$$R^*=(\int_{0}^1 \frac{\psi^n}{(1+\lambda\psi^m)}d\psi)^{0.5}$$
Where n, m, and $\lambda$ are all constants.
Assuming that $n-m\ge0$, and $\lambda > 100$, we obtain:
$$R^*=(\int_{0}^1 \frac{\psi^n}{(\lambda\psi^m)}d\psi)^{0.5}=(\frac{1/\lambda}{(n-m+1)})^{0.5}$$
My issue is with this part. Evaluate when $n-m+1=0$ and $n-m+1<0$
For the first part I think we can say that:
$$R^*=(\int_{0}^1 \frac{1}{(\lambda\psi)}d\psi)^{0.5}=ln(1)^{0.5}-ln(0)^{0.5}=\infty$$
And for the second part:
$$R^*=(\int_{0}^1 \frac{\psi^{n-m}}{\lambda}d\psi)^{0.5}=\frac{1^{n-m+1}-0^{n-m+1}}{(n-m+1)\lambda}$$
Which is $\infty$ also.
Apparently there is some way to evaluate this where the result is NOT infinity, but I have no idea what the approach is supposed to be. The only hint I have is that the denominator must approach 1 when concentration ($\psi$) approaches zero, even when $\lambda$ is large in the original expression. Does this mean that I cannot drop 1 from the original expression? In that case the solution is the hypergeometric function, which I'm also pretty sure isn't what I'm supposed to do.

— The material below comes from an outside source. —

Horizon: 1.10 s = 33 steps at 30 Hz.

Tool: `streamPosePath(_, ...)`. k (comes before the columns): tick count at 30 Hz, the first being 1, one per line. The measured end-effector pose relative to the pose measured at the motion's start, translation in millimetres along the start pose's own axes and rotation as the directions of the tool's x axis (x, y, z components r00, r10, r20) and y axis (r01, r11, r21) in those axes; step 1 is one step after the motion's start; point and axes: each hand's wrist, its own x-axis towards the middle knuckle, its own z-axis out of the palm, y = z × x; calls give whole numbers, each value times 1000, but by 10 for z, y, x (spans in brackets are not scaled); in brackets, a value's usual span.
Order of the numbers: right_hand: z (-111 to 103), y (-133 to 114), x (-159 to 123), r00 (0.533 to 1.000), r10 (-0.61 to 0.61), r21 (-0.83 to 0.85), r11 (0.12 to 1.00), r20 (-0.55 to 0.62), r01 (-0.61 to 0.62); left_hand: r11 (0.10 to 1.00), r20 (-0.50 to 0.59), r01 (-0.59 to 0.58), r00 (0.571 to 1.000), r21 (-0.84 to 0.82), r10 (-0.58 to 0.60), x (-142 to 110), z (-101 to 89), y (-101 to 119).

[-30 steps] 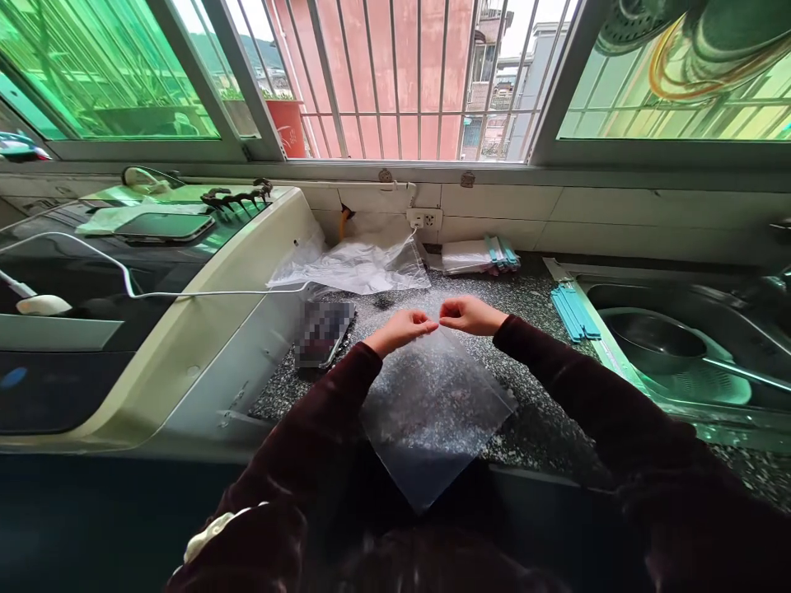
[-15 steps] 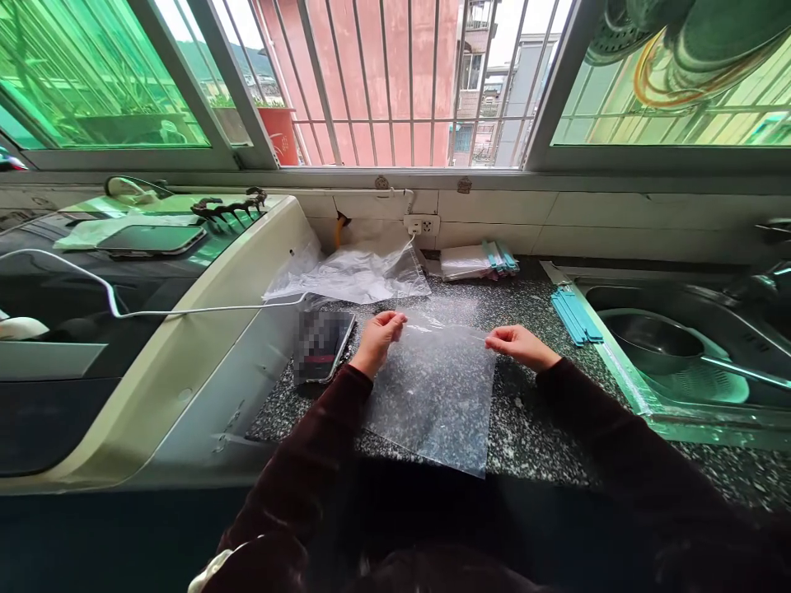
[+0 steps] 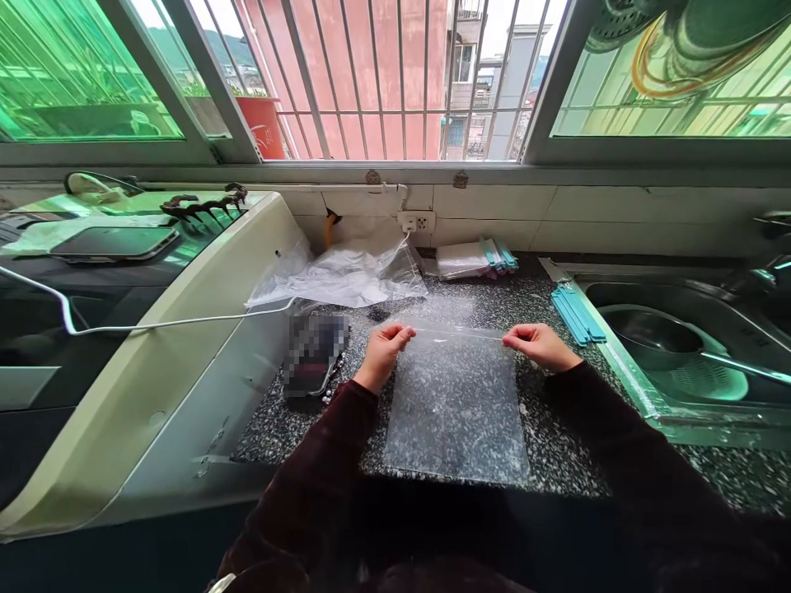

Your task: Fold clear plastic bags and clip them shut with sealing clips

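A clear plastic bag [image 3: 458,408] hangs flat over the speckled countertop, its top edge stretched between my two hands. My left hand [image 3: 386,352] pinches the upper left corner between thumb and fingers. At the upper right corner, my right hand [image 3: 540,344] holds the edge in the same kind of pinch. The speckled stone shows through the bag, and I see nothing inside it. Just left of my left hand lies a phone [image 3: 315,356], its screen blurred out.
Behind are a crumpled heap of clear plastic [image 3: 352,272] and a packet stack with teal strips [image 3: 473,259]. More teal strips [image 3: 578,315] lie beside the sink [image 3: 671,416], which holds a dark pan [image 3: 655,338]. A pale appliance [image 3: 203,346] stands left, a white cable [image 3: 179,324] crossing it.
My hands have moved slightly apart, pulling the bag's top edge taut. The bag, slanted before, now hangs straighter and more squarely. The view has shifted a little to the right.
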Motion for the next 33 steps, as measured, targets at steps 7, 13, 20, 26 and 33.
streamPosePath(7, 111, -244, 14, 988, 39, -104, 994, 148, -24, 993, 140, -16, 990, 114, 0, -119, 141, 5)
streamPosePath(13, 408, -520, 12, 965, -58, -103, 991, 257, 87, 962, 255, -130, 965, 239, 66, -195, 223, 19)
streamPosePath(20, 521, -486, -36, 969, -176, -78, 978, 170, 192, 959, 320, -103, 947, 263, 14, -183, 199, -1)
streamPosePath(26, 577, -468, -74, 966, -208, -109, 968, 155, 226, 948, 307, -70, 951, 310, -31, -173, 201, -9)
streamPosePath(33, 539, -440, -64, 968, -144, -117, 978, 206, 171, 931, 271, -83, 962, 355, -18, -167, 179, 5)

If anyone could point me in the right direction that would be great.
You may not drop anything which would change a "trivial" integral to an improper integral. Would you do it for $\int_0^1 \frac{dx}{1+x}$ ?
The case where $m=n+1$ is quite simple $$\int_{0}^1 \frac{\psi^n}{1+\lambda\,\psi^{n+1}}\,d\psi$$ since the numerator is "almost" the derivative of the denominator. Then, ???
Edit
For the most general case, you can write $$I=\int_{0}^1 \frac{\psi^n}{1+\lambda\,\psi^{n+1}}\,d\psi=\int_{0}^1 {\psi^n}\left(\sum_{k=0}^\infty(-1)^k \lambda ^k \psi ^{k m}\right)\,d\psi=\sum_{k=0}^\infty(-1)^k \frac{ \lambda ^k}{k m+n+1}$$ which can be expressed as $$I=\frac{\, _2F_1\left(1,\frac{n+1}{m};\frac{m+n+1}{m};-\lambda \right)}{n+1}\qquad \text{or} \qquad I=\frac{\Phi \left(-\lambda ,1,\frac{n+1}{m}\right)}{m}$$ where appear the gaussian hypergeometric function and the Hurwitz-Lerch transcendent function.